Can you believe these were all painted with the same colours? It's (kinda) true!

Spent a couple of hours this week trying out an exercise in colour mixing from David Hornung's "Colour: A Workshop for Artists and Designers". This is an excellent book, and I have tried a few of the suggested activities, some with my text'art friends.
painted with raw colours from the tube
I began by painting a colour study in flat colours, using gouache paint straight from the tube: deep yellow, light green, sky blue, ultramarine, violet and scarlet. The effect is rather Fauvist. I personally love the Fauves, especially Matisse.
Using the original palette, but adding a bit of burnt sienna
Then I mixed each of these pigments with a small amount of an "admixture", an earth tone of burnt sienna, and reproduced the study using these modified colours. This is called an "altered palette", and it is supposed to produce more unity of colour.
Using the original palette, but adding a bit of yellow ochre 

For my next experiment, I started with the original pigments and added a small amount of another earth tone, yellow ochre.
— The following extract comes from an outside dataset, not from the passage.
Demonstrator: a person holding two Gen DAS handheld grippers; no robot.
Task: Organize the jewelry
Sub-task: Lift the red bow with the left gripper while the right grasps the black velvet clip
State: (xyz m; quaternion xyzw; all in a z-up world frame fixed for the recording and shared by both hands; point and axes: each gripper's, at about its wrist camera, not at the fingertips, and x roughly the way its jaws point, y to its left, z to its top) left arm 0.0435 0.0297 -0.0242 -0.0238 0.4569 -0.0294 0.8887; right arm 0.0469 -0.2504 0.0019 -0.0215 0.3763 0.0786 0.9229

You can see the effect above. Of course, much depends on just how much of the "admixture" is added. Also, although earth tones are the usual choice for the admixture, anything could be used, including black and white. For the exercise, you want to have enough of the original colour that it retains its identity.
Original palette, with neutral grey #4 added

Finally, I added Neutral Grey #4 to each of the original paints, to produce the result above.

For those of us working in cloth, these ideas can be implemented by overdyeing fabric, or simply by choosing colours that are both muted and related. You could even mess around with some paint before choosing your fabrics, matching fabric to the study in paint.

1 comment:

Dianne Robinson said...

I like what you've produced with your study. Perhaps we can have a go at our next meeting.